What does a sidekick do anyway?

This month, we’ve talked about what characters can be a sidekick, our favorite sidekicks, spinoffs, and sidekicks we’d love to see get their day in the sun as the main character. We’ve mentioned that sidekicks are a beloved trope in fiction.

But what does a sidekick do?

We often think of them as junior partners (see Batman and Robin). They are often less experienced, make more mistakes, and are funnier than the main character. But if a character is only around to make quippy statements, well, I have editor friends who would give you some probably unwelcome advice – if that’s all the character does, no matter how much you love her, she might have to go because she’s taking up valuable space.

We writers are told all the time: every word counts.
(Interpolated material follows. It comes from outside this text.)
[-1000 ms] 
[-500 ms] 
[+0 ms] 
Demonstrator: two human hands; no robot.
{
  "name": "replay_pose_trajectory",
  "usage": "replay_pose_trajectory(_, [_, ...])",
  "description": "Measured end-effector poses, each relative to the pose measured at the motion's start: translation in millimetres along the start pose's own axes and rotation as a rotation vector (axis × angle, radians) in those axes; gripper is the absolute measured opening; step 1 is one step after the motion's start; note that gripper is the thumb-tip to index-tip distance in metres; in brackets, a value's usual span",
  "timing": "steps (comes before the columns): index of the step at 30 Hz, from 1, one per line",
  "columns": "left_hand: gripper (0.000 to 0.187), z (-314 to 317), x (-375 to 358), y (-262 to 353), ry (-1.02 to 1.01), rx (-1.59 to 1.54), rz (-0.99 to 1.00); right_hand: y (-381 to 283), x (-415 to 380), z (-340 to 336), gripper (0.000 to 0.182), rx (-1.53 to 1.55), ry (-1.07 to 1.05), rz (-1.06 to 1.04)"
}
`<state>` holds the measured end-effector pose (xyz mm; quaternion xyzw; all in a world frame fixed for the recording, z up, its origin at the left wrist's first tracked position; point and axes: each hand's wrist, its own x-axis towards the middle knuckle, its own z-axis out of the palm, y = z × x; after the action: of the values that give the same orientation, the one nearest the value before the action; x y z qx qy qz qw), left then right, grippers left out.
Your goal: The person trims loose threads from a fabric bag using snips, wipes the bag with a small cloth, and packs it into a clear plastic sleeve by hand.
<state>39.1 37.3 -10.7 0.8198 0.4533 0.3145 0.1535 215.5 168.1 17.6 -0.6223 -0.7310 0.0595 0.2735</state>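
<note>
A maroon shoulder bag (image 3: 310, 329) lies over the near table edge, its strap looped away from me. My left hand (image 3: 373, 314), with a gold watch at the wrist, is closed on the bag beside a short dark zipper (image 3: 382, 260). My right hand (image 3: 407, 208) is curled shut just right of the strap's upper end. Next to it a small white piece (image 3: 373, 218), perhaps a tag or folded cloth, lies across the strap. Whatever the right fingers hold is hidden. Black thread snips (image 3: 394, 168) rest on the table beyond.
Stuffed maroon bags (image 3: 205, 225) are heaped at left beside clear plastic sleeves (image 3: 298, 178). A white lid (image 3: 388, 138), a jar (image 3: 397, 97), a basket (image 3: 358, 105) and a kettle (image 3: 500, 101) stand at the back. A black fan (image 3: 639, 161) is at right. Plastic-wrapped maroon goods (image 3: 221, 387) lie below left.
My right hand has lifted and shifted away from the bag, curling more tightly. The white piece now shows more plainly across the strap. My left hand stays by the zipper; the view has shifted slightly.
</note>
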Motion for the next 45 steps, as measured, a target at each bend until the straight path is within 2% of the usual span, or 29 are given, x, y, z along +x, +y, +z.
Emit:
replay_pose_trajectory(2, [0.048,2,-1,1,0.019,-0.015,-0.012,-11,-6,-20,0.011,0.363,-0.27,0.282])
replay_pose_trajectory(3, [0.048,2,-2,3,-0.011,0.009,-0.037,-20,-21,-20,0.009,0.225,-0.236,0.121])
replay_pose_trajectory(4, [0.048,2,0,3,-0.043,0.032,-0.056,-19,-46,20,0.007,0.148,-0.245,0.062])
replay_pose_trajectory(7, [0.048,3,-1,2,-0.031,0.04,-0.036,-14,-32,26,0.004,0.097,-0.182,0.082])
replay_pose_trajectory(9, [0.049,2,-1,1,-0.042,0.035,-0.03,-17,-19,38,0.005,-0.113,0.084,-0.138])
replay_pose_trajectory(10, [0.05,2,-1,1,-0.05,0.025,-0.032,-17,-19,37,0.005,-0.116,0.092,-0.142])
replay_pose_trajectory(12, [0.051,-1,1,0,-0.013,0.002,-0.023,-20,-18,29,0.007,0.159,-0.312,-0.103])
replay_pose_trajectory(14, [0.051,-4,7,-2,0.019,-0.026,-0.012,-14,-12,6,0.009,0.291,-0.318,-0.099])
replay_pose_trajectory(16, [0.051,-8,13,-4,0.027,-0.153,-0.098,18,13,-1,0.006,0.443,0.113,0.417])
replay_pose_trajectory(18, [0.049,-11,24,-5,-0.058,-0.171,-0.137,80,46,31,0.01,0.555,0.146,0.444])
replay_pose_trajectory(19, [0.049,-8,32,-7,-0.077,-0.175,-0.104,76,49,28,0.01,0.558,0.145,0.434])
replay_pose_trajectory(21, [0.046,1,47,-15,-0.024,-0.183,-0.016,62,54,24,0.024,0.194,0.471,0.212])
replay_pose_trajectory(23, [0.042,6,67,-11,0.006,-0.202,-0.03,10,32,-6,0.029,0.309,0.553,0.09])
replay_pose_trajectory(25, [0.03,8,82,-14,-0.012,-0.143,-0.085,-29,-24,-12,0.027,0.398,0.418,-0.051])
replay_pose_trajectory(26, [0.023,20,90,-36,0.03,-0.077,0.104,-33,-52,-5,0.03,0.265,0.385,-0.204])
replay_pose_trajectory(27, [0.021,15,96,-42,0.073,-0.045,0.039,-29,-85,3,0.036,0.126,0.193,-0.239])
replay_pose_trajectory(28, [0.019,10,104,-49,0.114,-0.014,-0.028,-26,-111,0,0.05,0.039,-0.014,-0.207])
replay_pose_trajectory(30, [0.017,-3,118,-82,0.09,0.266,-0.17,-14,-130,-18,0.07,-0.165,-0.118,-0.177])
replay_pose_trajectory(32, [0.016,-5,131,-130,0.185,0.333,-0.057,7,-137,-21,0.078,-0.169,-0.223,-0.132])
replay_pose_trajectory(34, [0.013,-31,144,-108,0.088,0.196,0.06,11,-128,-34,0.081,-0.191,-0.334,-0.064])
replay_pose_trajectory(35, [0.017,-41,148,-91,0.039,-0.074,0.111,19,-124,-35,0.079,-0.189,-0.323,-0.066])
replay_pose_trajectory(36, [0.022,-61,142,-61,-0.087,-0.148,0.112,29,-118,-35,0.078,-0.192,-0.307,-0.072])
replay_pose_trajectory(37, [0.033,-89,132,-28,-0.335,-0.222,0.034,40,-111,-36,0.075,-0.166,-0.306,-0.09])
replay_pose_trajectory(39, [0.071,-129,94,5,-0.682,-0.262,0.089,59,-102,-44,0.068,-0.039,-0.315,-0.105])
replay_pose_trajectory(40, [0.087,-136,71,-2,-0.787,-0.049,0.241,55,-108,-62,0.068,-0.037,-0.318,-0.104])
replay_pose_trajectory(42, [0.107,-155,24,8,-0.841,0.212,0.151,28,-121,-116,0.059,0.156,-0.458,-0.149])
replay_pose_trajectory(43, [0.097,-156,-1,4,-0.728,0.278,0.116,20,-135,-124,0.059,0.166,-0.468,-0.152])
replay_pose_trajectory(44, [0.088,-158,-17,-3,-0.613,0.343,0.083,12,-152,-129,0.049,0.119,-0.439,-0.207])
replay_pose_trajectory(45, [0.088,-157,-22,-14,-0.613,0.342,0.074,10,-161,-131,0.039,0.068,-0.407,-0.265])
Every word must advance the plot or reveal character. For sidekicks, this can be a bit tricky. They aren’t the main character, so how are they going to advance the plot? And if they aren’t the main character, does it matter if readers understand who they are?

I would argue that sidekicks can advance plot and it does matter if we understand them. Moreover, they are a valuable tool for understanding the main character. And because I work better with examples, let’s take one of my favorite sidekicks of my creation – deputy coroner Tom Burns.

Let’s take plot first. How does Burns advance plot? Well, he’s going to be present at the crime scene and he’s going to examine the body. Sure, my protagonist, PSP Trooper First Class Jim Duncan. Duncan is going to make observations of the scene based on his experience and that scene is going to include the body. But Burns is going to be a bit more detailed. He’s going to handle the body. Examine the fingernails. Talk about medical stuff (he does have a medical degree, if not a license to practice) that Duncan won’t see because he doesn’t have that education.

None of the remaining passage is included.